• Print  |
  • Feedback  |

FOCUS AREAS

Hot Topics

Related Links

Papers

Migration

Successful Migration

Q&A with a SAS®9 Early Adopter

In this case study, SAS R&D director David Shamlin interviews SAS software manager Don Williams about his migration experience. Williams was the project leader for a migration of the internal defect tracking system at SAS Institute.

The migration took place during the development of SAS 9. This is a standard SAS practice that uncovers bugs under real-life usage. SAS management defines a point during development when the software is stable enough to put into production, but developers still have plenty of time to fix any bugs that are found.


Objectives and Scope of This Document

Numerous planning ideas and best practices are examined. Although the application was migrated from SAS 8.2 to SAS 9.0, the information is applicable to all releases of SAS 9.

The application was migrated not just to a later release of SAS, but also to a newer operating system version and to 64-bit hardware. But regardless of the project's complexity, any migration team can benefit from reading about Williams's experience.

Note that when SAS data libraries were migrated, the team did not have access to the new MIGRATE procedure with validation tools, which is available beginning in SAS 9.1.


Description of the DEFECTS Application

Shamlin: What is the purpose of the application?

Williams: The DEFECTS system is essentially a transaction-based system that employs a variety of technologies to enable SAS staff to enter, track, and matriculate defects (bugs) and other quality issues discovered in our SAS software products, documentation, and internal tools.

Shamlin: What SAS products are used?

Williams: Base SAS, SAS/SHARE, SAS/AF, and SAS/IntrNet.

Shamlin: What third-party products are used?

Williams: Apache Tomcat Web servers and containers. Perl and Korn scripting languages.

Shamlin: Organizationally who are the users, and how large is the user base?

Williams: This global system is utilized by R&D, Sales and Marketing, Publications, and Technical Support staffs. The system has roughly 2000 registered users, most of whom communicate with the system via the company’s intranet.

Shamlin: Quantify the data volume and client usage load.
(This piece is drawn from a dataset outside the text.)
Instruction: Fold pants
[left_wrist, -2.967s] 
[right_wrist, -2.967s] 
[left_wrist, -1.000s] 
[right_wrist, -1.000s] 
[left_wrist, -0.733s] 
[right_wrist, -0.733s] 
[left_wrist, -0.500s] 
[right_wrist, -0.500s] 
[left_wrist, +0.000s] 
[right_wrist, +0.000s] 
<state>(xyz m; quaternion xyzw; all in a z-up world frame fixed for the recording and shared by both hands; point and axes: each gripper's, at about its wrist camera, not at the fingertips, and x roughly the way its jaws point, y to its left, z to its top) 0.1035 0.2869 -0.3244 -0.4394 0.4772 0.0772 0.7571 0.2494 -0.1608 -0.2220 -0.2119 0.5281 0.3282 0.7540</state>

Williams: It’s rare to find a minute when users aren't accessing our data. We have one of the most open environments you can imagine. We have to; it touches too many parts of our company not to. Users access our data from around the world, 24 hours a day, seven days a week.

This translates to thousands of daily transactions including approximately 200 adds, 700 updates, and 4-5 thousand signals. Probably on the order of many tens of thousands of queries per day.

Shamlin: What are typical work flows/usage scenarios?

Williams: Connections to the data from this system include access through traditional SAS sessions (DATA steps and SAS procedures), and from SQL and JDBC. Connections are made across multiple hardware/operating system configurations and across multiple versions of SAS. Because of the system's role in our R&D processes and the SAS affiliated offices throughout the world, the data is almost constantly being updated or queried.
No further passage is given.